### PROBLEM REQUIREMENTS
Return every line of the data that contains the string "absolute".

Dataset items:
---
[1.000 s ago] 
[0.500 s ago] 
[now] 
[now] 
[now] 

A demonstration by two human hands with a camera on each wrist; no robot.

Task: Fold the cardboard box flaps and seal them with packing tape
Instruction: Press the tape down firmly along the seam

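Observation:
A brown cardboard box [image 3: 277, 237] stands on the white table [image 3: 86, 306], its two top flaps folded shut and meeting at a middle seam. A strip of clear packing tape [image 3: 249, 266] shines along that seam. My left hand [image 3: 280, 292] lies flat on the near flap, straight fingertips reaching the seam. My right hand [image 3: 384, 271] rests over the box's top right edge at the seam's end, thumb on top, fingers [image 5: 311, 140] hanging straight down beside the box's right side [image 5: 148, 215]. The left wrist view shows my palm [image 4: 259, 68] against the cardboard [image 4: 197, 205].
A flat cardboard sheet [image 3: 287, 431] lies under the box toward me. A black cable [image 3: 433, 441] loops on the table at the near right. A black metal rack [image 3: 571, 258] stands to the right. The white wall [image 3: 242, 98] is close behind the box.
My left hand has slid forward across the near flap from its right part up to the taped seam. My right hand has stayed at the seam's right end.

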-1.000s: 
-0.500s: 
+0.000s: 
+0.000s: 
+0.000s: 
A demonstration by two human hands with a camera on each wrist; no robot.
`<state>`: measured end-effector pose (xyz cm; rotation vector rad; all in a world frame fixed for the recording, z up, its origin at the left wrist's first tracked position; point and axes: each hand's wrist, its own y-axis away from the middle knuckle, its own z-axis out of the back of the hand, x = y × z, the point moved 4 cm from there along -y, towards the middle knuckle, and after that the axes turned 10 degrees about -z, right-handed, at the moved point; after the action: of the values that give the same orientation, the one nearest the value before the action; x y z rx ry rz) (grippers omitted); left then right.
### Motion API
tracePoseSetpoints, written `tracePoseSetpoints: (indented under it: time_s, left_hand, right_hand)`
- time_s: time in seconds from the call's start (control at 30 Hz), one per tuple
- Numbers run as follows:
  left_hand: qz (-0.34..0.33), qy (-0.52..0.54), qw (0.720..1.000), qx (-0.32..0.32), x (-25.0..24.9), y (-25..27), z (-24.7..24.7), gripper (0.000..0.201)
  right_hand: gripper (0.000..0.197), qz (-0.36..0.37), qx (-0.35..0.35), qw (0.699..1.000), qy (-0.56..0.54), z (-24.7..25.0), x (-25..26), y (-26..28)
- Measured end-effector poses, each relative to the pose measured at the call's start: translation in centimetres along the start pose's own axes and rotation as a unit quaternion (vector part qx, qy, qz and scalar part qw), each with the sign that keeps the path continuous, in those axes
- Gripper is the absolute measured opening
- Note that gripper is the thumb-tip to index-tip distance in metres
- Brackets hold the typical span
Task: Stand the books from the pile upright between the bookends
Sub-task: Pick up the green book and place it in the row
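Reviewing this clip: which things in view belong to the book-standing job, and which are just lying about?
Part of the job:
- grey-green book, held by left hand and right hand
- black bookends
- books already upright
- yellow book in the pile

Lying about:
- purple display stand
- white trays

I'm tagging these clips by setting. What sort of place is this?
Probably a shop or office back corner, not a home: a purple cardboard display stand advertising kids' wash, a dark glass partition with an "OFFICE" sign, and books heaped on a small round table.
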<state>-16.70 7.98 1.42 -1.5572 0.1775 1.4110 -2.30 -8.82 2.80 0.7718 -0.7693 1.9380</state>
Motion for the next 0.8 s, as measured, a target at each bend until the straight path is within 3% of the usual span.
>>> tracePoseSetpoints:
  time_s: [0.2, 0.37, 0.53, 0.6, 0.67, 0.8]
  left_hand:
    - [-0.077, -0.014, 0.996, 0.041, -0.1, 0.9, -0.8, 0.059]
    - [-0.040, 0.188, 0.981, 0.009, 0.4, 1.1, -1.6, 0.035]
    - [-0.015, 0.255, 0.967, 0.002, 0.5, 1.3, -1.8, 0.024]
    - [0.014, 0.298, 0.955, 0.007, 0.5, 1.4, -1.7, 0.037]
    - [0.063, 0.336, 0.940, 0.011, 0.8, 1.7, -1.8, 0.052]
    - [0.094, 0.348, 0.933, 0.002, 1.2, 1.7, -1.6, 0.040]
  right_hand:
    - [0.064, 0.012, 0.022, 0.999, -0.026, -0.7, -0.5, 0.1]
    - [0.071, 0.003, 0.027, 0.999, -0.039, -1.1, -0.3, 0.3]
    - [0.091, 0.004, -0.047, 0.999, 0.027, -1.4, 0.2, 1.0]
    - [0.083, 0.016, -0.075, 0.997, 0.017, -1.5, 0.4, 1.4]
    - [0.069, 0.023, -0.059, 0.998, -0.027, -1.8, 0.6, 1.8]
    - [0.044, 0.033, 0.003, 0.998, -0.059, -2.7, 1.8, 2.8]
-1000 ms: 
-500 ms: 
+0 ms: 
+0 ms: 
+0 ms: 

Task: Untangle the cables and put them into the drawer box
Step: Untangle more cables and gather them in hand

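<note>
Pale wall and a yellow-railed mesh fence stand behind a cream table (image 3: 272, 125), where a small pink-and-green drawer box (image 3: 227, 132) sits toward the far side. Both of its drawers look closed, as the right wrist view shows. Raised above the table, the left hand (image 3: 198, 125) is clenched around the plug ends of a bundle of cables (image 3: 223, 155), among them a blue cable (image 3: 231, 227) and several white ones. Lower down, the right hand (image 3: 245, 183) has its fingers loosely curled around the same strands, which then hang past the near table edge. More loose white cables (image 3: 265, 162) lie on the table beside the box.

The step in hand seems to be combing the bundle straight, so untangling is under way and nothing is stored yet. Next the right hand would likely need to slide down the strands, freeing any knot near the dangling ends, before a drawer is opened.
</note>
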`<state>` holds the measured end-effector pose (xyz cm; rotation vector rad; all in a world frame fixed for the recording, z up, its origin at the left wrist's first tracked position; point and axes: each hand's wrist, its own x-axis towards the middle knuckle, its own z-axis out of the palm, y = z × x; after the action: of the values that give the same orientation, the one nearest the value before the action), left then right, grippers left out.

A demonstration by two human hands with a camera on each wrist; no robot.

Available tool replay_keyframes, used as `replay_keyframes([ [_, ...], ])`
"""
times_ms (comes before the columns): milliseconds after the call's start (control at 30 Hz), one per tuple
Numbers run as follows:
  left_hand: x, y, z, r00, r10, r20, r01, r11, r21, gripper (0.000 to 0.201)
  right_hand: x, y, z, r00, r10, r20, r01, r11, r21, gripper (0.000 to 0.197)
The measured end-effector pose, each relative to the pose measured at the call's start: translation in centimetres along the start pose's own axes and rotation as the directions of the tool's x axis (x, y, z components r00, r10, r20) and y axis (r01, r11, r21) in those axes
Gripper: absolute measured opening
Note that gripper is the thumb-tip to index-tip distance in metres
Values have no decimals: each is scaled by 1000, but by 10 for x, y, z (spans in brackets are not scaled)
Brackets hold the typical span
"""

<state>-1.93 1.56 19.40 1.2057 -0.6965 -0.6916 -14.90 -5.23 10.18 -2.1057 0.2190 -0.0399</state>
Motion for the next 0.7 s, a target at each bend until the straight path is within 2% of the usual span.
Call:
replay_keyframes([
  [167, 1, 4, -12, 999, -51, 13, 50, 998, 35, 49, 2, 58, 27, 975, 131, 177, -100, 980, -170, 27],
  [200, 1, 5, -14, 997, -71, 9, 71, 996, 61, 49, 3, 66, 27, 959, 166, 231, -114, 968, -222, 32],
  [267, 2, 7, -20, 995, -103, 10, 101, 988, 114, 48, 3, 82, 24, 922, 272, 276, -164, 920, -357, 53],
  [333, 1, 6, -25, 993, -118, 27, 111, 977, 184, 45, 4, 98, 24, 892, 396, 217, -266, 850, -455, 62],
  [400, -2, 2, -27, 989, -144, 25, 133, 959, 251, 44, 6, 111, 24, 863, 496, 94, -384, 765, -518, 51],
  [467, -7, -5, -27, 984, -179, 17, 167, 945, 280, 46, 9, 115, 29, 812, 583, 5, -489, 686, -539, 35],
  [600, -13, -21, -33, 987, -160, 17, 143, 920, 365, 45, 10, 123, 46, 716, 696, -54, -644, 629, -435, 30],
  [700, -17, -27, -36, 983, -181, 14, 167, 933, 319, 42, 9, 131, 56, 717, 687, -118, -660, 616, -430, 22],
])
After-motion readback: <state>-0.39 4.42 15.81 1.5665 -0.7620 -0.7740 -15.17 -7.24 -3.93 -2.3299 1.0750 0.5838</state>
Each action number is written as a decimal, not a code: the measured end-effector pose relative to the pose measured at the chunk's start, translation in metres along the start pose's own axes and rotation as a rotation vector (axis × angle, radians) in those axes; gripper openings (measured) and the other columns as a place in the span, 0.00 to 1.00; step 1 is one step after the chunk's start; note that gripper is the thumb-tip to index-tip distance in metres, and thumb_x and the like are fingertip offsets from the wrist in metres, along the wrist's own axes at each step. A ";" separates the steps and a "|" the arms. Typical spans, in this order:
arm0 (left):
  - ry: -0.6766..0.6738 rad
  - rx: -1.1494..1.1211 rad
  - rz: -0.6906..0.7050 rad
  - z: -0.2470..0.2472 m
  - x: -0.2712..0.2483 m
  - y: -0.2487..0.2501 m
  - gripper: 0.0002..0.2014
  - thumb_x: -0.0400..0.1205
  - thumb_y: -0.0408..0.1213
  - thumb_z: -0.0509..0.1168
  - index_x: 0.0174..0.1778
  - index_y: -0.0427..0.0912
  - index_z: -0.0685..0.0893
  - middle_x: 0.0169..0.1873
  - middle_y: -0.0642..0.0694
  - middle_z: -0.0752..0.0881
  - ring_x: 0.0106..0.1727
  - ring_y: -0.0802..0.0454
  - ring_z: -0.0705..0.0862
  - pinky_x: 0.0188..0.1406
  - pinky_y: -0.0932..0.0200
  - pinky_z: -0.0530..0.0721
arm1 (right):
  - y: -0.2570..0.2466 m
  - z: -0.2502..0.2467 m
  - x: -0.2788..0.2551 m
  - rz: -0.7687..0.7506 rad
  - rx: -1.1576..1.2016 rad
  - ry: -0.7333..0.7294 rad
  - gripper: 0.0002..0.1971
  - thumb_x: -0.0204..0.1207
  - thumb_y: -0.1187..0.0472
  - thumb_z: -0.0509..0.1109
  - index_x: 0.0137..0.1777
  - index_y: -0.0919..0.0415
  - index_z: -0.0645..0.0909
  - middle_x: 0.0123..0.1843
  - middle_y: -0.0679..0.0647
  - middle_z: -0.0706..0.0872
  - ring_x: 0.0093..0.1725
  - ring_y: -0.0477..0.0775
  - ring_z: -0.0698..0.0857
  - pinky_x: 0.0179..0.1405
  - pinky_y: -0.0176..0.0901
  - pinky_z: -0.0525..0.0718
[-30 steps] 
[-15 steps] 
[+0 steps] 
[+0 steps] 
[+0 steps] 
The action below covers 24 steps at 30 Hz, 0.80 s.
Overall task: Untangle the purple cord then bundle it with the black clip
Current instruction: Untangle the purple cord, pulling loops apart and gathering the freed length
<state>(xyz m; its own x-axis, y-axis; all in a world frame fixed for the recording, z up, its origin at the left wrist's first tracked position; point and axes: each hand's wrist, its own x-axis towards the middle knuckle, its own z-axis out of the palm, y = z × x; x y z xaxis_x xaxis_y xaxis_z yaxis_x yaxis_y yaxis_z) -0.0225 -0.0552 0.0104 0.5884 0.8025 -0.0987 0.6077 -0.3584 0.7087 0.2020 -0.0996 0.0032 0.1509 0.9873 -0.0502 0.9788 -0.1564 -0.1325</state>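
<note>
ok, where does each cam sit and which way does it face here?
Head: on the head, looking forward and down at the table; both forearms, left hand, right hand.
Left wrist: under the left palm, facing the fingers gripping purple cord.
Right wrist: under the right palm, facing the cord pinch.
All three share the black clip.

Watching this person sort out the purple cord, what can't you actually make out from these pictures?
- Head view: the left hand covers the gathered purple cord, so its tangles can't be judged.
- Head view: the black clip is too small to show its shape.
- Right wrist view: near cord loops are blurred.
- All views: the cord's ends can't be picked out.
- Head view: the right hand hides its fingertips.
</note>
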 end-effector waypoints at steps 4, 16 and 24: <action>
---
### TASK ANSWER
- Gripper is the absolute measured opening
Gripper: absolute measured opening

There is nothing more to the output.